_What the task asks_: Out of the entries that follow, copy each line containing "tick".

_Information provided_:
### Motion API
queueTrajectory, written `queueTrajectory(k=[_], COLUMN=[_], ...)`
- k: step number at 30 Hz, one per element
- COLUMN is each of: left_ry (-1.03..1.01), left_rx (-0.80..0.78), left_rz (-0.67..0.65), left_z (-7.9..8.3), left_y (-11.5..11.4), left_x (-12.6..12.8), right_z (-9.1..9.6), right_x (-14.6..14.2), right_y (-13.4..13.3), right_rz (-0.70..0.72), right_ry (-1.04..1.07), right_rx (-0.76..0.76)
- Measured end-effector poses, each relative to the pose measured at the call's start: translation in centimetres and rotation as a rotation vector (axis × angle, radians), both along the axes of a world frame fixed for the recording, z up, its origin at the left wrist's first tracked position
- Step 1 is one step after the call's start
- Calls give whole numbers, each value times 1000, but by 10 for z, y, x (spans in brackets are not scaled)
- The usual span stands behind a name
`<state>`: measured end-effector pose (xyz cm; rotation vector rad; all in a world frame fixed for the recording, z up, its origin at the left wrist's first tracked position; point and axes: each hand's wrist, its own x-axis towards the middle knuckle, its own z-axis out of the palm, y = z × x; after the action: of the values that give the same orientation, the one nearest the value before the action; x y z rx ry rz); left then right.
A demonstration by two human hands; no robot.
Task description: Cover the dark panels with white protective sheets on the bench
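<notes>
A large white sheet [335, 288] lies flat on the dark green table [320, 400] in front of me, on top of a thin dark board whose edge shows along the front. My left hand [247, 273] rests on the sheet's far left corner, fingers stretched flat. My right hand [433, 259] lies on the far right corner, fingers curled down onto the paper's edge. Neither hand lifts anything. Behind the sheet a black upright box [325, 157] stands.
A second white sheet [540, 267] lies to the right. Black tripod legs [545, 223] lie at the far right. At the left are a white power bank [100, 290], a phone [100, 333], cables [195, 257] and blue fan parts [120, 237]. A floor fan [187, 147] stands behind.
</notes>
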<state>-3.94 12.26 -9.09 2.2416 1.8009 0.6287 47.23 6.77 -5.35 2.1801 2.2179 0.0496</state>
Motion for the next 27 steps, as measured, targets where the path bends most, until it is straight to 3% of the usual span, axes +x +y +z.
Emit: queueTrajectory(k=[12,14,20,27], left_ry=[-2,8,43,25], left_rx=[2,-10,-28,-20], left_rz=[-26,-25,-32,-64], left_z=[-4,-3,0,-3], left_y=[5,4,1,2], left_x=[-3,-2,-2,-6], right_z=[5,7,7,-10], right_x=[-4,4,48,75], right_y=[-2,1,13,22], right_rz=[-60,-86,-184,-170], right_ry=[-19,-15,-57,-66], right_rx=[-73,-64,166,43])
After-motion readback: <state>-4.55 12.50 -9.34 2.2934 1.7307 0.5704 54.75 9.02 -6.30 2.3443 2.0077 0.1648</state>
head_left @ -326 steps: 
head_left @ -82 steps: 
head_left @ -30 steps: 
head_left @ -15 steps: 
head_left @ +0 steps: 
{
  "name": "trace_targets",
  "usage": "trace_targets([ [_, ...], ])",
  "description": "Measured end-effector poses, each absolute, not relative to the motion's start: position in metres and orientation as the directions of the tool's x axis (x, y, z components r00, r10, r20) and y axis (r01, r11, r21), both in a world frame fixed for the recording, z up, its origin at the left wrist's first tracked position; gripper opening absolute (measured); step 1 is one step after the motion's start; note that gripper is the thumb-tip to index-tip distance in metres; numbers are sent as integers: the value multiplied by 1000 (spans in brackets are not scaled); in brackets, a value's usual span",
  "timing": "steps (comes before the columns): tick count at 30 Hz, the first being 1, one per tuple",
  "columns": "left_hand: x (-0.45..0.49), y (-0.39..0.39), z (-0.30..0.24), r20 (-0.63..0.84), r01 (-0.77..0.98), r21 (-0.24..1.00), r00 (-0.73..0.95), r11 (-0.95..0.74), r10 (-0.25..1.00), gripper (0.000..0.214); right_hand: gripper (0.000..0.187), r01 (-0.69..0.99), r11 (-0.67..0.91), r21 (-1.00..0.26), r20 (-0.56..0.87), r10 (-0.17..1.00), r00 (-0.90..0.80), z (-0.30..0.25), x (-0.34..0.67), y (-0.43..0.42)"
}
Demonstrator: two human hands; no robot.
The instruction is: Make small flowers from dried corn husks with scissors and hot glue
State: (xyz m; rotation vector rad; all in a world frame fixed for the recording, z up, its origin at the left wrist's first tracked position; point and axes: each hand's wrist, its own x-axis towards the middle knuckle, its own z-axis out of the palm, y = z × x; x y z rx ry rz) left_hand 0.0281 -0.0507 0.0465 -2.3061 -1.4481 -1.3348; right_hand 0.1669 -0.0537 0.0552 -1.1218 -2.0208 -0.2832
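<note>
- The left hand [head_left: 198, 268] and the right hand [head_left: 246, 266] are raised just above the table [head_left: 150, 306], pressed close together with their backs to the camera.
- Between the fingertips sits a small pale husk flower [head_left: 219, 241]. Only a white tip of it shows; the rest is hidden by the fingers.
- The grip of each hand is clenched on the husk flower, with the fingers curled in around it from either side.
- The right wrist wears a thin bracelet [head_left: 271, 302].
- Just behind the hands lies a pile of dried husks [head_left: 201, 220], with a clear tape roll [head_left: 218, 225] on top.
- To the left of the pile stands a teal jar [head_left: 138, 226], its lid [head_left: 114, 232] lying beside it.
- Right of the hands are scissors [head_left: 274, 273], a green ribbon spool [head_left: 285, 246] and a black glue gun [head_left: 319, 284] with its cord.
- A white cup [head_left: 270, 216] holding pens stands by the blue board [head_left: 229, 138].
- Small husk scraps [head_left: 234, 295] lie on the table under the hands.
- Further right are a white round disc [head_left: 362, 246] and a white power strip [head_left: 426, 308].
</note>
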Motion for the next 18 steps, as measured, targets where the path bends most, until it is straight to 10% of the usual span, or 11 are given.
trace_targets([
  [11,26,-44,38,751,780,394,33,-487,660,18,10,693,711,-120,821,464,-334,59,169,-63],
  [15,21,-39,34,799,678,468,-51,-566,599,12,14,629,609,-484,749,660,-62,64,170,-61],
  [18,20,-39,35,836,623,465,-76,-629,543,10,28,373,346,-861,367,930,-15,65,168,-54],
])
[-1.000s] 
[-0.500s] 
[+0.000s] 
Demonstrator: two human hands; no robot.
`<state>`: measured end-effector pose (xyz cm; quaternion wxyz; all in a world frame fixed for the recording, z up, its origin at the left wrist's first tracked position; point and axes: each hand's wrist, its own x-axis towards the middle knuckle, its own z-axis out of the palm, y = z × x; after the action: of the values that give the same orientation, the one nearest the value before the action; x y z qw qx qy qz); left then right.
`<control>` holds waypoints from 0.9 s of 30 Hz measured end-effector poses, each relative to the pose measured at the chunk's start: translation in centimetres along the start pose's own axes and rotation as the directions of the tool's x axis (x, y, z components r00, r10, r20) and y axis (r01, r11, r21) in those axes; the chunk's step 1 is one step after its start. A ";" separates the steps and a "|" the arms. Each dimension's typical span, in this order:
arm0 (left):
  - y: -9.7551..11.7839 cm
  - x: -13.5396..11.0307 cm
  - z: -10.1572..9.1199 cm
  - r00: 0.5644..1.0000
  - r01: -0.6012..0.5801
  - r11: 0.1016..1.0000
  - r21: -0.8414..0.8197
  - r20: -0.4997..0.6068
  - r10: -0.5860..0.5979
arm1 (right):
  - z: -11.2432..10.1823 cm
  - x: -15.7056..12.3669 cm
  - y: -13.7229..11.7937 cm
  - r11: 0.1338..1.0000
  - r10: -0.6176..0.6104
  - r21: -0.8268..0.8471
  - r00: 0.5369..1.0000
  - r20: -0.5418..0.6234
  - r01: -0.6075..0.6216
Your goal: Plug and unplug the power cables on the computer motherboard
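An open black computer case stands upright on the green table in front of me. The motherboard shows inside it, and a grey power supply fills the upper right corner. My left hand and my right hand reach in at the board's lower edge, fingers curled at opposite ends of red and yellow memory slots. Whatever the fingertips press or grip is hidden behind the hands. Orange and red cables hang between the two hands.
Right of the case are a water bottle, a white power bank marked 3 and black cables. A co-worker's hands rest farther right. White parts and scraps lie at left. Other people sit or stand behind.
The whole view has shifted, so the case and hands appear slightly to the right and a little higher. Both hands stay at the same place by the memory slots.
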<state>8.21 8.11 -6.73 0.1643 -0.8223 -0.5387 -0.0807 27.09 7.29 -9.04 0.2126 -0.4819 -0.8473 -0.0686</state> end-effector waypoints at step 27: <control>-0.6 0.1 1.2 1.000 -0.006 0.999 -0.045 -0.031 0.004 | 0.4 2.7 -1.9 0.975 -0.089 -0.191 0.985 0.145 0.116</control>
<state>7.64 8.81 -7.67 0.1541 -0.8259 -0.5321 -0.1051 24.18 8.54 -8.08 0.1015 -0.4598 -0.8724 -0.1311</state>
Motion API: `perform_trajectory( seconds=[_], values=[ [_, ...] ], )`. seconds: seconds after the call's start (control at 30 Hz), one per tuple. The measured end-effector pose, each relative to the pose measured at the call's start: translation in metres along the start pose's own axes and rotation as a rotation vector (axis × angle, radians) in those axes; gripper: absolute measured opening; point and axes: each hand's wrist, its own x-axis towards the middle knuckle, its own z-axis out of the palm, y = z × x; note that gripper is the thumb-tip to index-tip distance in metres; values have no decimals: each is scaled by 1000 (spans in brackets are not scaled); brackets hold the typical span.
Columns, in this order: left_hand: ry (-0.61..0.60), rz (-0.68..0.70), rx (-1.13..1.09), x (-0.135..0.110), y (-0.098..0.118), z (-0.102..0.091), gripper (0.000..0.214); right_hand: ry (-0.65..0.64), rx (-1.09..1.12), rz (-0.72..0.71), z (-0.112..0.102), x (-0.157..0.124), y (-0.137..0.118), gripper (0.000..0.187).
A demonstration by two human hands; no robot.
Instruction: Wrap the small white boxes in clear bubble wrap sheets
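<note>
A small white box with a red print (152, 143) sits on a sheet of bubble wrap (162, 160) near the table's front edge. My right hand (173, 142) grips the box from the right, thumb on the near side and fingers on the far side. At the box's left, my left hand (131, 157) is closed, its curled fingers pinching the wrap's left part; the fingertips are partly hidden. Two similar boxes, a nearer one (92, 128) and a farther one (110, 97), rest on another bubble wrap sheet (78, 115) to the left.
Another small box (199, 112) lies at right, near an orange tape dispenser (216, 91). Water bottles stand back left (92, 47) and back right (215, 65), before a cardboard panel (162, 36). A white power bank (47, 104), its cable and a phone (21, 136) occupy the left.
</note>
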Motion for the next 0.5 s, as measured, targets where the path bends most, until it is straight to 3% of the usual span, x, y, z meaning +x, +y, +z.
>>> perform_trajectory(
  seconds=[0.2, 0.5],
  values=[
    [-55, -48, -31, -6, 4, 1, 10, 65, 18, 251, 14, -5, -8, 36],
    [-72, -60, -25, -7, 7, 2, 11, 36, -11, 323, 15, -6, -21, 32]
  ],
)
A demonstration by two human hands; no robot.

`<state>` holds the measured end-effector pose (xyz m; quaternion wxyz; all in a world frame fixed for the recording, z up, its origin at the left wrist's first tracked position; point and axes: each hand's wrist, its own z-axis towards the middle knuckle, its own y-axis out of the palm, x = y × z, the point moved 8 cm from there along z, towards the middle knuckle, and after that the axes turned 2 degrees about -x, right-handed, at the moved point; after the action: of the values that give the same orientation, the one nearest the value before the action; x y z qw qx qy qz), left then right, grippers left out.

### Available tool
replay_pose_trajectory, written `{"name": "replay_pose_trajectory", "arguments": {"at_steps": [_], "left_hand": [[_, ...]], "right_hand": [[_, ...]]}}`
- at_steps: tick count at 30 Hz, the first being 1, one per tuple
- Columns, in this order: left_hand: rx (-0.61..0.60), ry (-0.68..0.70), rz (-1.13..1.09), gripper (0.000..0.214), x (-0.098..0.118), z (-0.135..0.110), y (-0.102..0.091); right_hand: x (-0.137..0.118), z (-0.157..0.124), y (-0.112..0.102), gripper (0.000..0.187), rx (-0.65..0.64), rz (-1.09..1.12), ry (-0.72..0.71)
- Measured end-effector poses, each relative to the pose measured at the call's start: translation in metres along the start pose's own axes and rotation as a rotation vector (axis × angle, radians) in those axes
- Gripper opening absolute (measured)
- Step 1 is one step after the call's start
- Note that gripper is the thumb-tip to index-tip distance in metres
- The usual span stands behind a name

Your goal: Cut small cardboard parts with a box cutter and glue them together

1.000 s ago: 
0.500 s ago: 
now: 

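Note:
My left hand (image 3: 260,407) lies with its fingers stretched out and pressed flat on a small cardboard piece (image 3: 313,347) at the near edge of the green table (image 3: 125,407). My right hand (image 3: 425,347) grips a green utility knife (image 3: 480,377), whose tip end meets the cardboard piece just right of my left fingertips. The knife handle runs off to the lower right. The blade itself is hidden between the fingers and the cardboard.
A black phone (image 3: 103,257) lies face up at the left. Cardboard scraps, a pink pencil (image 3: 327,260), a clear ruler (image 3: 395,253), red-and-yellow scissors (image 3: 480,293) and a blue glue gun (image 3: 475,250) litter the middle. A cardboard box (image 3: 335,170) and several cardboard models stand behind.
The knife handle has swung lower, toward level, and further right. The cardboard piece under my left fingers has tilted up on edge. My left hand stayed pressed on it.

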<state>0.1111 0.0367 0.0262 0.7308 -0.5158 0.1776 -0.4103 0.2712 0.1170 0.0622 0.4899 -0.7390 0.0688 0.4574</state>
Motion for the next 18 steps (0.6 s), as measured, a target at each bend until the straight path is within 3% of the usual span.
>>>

_Written answer_:
  "timing": "steps (comes before the columns): tick count at 30 Hz, the first being 1, one per tuple",
- at_steps: tick count at 30 Hz, the first being 1, one per tuple

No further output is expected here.